FCRL is Fc Receptor-Like protein and is a subfamily of five Ig superfamily members. FCRL is also called Fc Receptor Homolog (FCRH). The genes of FCRLs locate on human chromosome 1 and mouse chromosome 3. The genes of FCRLs have also been identified as immunoglobulin superfamily receptor translocation associated (IRTA) genes, SH-2 domain-containing phosphatase anchor proteins (SPAP) genes. FCRLs have sequence homology with the classical Fc receptor for IgG, FccRI, FccRII and FccRIII. Members of FcRH1–5 subfamily belong to the network of receptors that possess immunoreceptor tyrosinebased activating motifs (ITAM), inhibition motifs (ITIM) or both. Their functions are as an activating coreceptor in B-cells and promoting B-cells activation and differentiation.
FCRL1 expression begins in pre-B cells, reaches peak levels on naive B cells and is downregulated when B cells are activated to form germinal centers. This FCRL1 down-regulation coincides with dramatic enlargement of the pre-germinal center cells, cell cycle entry and other overt signs of activation that include CD80 and CD86 up-regulation and immunoglobulin D (IgD) down-regulation. In vitro analysis indicates that ligation of FcRH1 leads to its tyrosine phosphorylation and to modest B-cell activation and proliferation.

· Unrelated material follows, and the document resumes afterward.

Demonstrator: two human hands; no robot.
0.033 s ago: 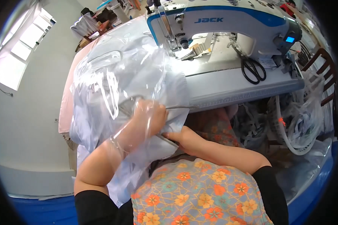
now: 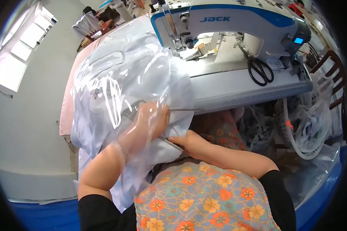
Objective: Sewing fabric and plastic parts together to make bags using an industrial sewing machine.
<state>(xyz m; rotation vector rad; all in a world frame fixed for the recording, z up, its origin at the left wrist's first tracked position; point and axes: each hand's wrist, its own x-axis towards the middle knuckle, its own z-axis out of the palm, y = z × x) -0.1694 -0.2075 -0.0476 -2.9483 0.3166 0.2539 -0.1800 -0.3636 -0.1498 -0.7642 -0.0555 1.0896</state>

FCRL1 is an intrinsic activation molecule that has the potential to augment BCR-induced activation. FCRL1 has significant activation potential and may serve as an activation coreceptor on B cells. Cross-linkage of FCRL1 alone stimulates its tyrosine phosphorylation. FCRL1 ligation also induces a modest increase in B-cell size, enhances CD69 and CD86 expression, and decreases cell surface IgD levels.